Per affrontare il lungo cammino verso la transizione ecologica, l’Unione Europea ha scelto di premere sull’acceleratore, almeno sulla carta. Entro il 2030 gli Stati membri dovrebbero ricavare almeno il 42,5% della loro energia da fonti rinnovabili, in un susseguirsi di tappe verso la decarbonizzazione che dovrebbero portarla a raggiungere la neutralità climatica entro il 2050. Oggi, però, nella maggior parte dei Paesi la situazione è ben diversa.

Tra le fonti più utilizzate, il primato è ancora mantenuto saldamente dal petrolio, mentre le rinnovabili raggiungono percentuali variabili attraverso il continente, ma senza mai superare il 28% della domanda complessiva. Tra gli utilizzi dell’energia dominano i processi di trasformazione energetica, seguiti dall’industria e dai trasporti.

Per orientare le dinamiche energetiche verso fonti rinnovabili – sempre, in qualche misura, decentralizzate – occorre però conoscere la produzione e il consumo a livello territoriale. Si scopre così che molte aree rurali soddisfano già il loro fabbisogno con fonti rinnovabili, e molte potrebbero fornire energia pulita anche alle aree urbane e industrializzate, energeticamente voraci e tendenzialmente più legate ai combustibili fossili.

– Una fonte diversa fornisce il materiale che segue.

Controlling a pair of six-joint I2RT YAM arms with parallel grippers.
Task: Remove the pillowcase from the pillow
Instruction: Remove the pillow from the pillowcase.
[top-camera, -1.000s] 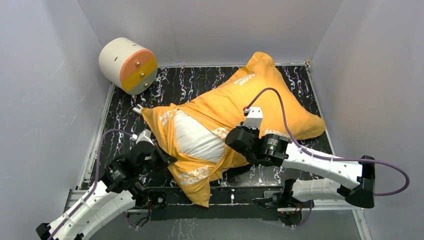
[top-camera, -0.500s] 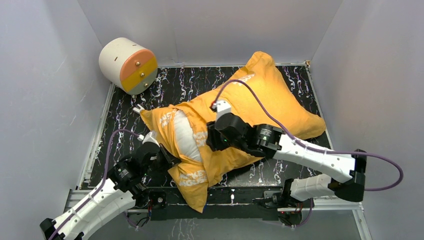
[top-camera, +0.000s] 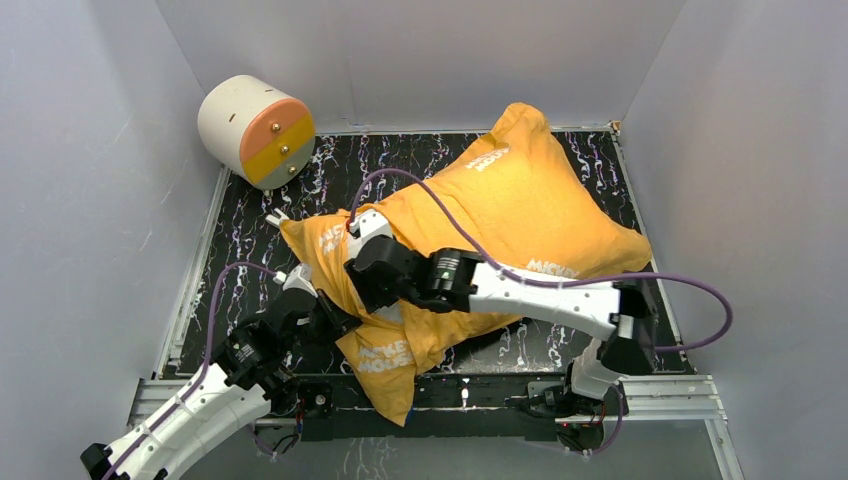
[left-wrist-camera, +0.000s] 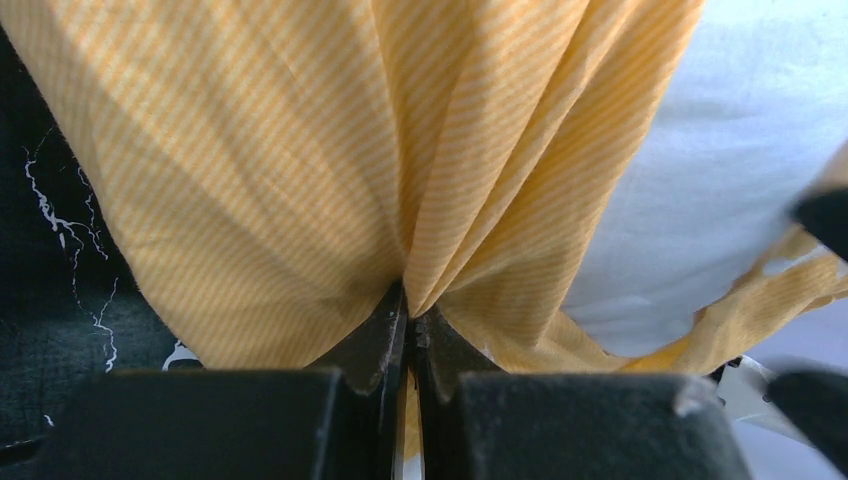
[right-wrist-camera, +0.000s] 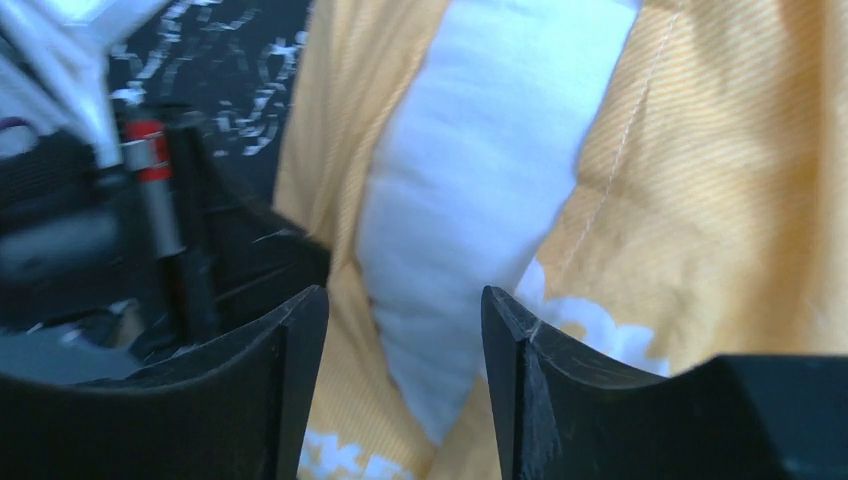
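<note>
The pillowcase (top-camera: 520, 200), orange-yellow side up, lies mid-tabletop (top-camera: 400, 160), with the pillow (right-wrist-camera: 470, 200) peeking out at its near-left opening. The left fingers (left-wrist-camera: 385, 330) pinch the cloth tight. The right fingers (right-wrist-camera: 300, 330) gape empty over the white and should bite pillow only, not cover.

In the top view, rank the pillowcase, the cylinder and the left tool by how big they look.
Largest to smallest:
1. pillowcase
2. cylinder
3. left tool, shut on the pillowcase edge

Pillow (right-wrist-camera: 470, 180) mostly inside pillowcase (top-camera: 540, 200)
</note>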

La domanda energetica tra i paesi europei

Conoscere l’attuale panorama energetico fornisce un contesto cruciale per la potenziale trasformazione sul cammino per le rinnovabili. Per esplorarlo, abbiamo analizzato i dati resi disponibili da diverse fonti ufficiali, e li abbiamo rielaborati nel contesto del progetto European Data Journalism Network (EDJNet). Il nostro lavoro ci ha permesso di tracciare un quadro dettagliato della situazione energetica in Europa, con particolare attenzione alle disparità territoriali e alle potenzialità di sviluppo delle energie rinnovabili. I dati completi e la metodologia utilizzata sono disponibili qui .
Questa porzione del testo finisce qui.